Russia aspires to a counterfire program, but is achieving a counter-farming program. The SVR's Cozy Bear is observed conducting cyberespionage against a range of diplomatic targets, but without an obvious clear connection to Russia's war. Ukraine's shake-up of its intelligence service continues.
Ukraine at D+145: SVR exploits shared drives.
Russia looks ahead to the next phases of its war.
The British Ministry of Defence in its morning situation report continues to claim that there are serious troop shortages in the Russian forces engaged in the Donbas. "Russia continues to commit what are nominally six separate armies to its Donbas offensive. At full strength, before the invasion, these formations were established for around 150,000 personnel. In recent weeks, Russia has often operated with company-sized groupings of around 100 personnel when undertaking offensive operations in any one sector at a time. Russia has struggled to sustain effective offensive combat power since the start of the invasion and this problem is likely becoming increasingly acute. As well as dealing with severe under-manning, Russian planners face a dilemma between deploying reserves to the Donbas or defending against Ukrainian counterattacks in the southwestern Kherson sector. Russia’s stated immediate policy objective is to seize all of Donetsk Oblast. While Russia may still make further territorial gains, their operational tempo and rate of advance is likely to be very slow without a significant operational pause for reorganisation and refit."
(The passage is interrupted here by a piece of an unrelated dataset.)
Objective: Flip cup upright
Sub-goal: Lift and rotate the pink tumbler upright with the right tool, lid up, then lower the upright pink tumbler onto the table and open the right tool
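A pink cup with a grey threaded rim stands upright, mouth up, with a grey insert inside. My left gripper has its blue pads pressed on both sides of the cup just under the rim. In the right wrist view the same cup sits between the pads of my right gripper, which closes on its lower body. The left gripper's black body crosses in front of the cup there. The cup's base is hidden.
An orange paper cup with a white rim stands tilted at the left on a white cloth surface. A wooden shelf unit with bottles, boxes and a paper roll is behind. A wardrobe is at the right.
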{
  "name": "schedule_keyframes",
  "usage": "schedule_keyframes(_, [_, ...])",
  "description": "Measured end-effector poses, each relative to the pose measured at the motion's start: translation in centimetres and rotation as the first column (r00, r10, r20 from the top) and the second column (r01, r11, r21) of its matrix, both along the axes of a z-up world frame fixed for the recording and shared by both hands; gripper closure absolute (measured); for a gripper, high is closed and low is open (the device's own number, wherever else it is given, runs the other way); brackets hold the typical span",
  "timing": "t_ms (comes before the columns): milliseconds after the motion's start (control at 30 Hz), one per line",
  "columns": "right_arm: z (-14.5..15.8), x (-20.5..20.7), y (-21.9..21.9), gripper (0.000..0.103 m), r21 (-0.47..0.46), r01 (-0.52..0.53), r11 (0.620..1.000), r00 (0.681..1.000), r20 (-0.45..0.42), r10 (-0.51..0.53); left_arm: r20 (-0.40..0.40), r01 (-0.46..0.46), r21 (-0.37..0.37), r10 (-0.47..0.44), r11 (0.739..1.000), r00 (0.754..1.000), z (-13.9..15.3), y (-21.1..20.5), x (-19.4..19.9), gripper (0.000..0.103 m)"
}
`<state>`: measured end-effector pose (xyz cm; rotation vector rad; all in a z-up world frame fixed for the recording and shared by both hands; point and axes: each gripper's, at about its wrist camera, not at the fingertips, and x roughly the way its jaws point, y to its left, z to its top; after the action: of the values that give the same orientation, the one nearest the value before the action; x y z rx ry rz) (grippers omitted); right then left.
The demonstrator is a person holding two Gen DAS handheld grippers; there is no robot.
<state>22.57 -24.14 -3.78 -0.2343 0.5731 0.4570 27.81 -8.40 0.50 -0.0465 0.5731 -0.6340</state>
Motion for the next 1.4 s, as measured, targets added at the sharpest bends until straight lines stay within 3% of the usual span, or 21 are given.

Moscow appears to be turning to the contract soldiers of the Wagner Group, an organization whose existence the Kremlin officially denies. Newsweek reports that the Wagner Group has had to lower its standards, recruiting prisoners who serve in exchange for amnesty and a $3500 bounty, payable upon the contract soldier's completion of service in the Donbas (and upon their survival of a tour at the front).
Indirect fire.
Western-supplied artillery, notably the HIMARS rocket system, which has become to Ukraine's indirect-fire war what the Javelin anti-tank missile is to its direct-fire war, has begun to tell against Russian targets, especially command posts and ammunition supply points, and Russian forces have taken notice. The Wall Street Journal reports that Defense Minister Shoygu has directed his commanders to make HIMARS a priority target. It won't be an easy target set for Russian artillery to successfully service. The HIMARS is a little smaller than the sort of box truck you might rent from U-Haul for a cross-town move, and its cross-country mobility capability is far better. HIMARS is a shoot-and-scoot weapon; it emplaces and displaces rapidly. Russian forces have shown an ability to hit large, stationary targets, like neighborhoods. Whether it will be able to successfully destroy large numbers of HIMARS remains to be seen. It won't be easy, and Russian forces have shown little aptitude for hitting fleeting targets of the kind HIMARS presents.
What Russian artillery is capable of doing may be seen in Ukrainian farmland. According to the Washington Post Russian shelling has been directed at planted fields with the objective of setting them afire and destroying the crops before they can be harvested.
SVR cyberespionage exploits penetration-testing tools.
Palo Alto Networks’ Unit 42 reported this morning that the Russian threat actor Cozy Bear (associated with the SVR foreign intelligence service and also known as Cloaked Ursa, APT29, and Nobelium) is leveraging trusted, legitimate cloud services in its campaigns, the better to avoid detection. Their two most recent campaigns have used Google Drive cloud storage services, and when this is combined with encryption, malicious activity is more difficult to detect. The most recent campaigns have had diplomatic themes, feigning an agenda of an ambassadorial meeting with, and are believed to have targeted Western diplomats between May and June of 2022. The documents suggest the target to be either foreign embassies in Portugal or foreign embassies in Brazil. The payload is carried in a link to a malicious HTML file that drops Cobalt Strike.
Cobalt Strike is, of course, a legitimate penetration-testing toolset that’s often abused by threat actors. It’s not the only such tool that’s being misused this way. See Unit 42’s earlier post describing the SVR’s use of the less-well-known Brute Ratel tools in similar campaigns.
Shaking up Ukraine's intelligence services.
The replacement of both the head of Ukraine's SBU intelligence service and the country's chief prosecutor (technically suspensions, since there's the possibility of their restoration to office pending the outcome of investigation) indicates the extent to which Kyiv is troubled by the problems of disloyalty in the security and intelligence services. The SBU, like its Russian counterparts the FSB and SVR, is a successor organization to the old Soviet KGB, with all the liabilities that come with that heritage: corruption, cronyism, and, perhaps most significantly, susceptibility to compromise by its Russian counterparts. The Telegraph describes some of the specific incidents that prompted the suspensions, and its account points out the difficulties involved in reforming a service with deep institutional roots and a questionable cultural heritage. Contentious Ukrainian domestic politics further complicates efforts at reform.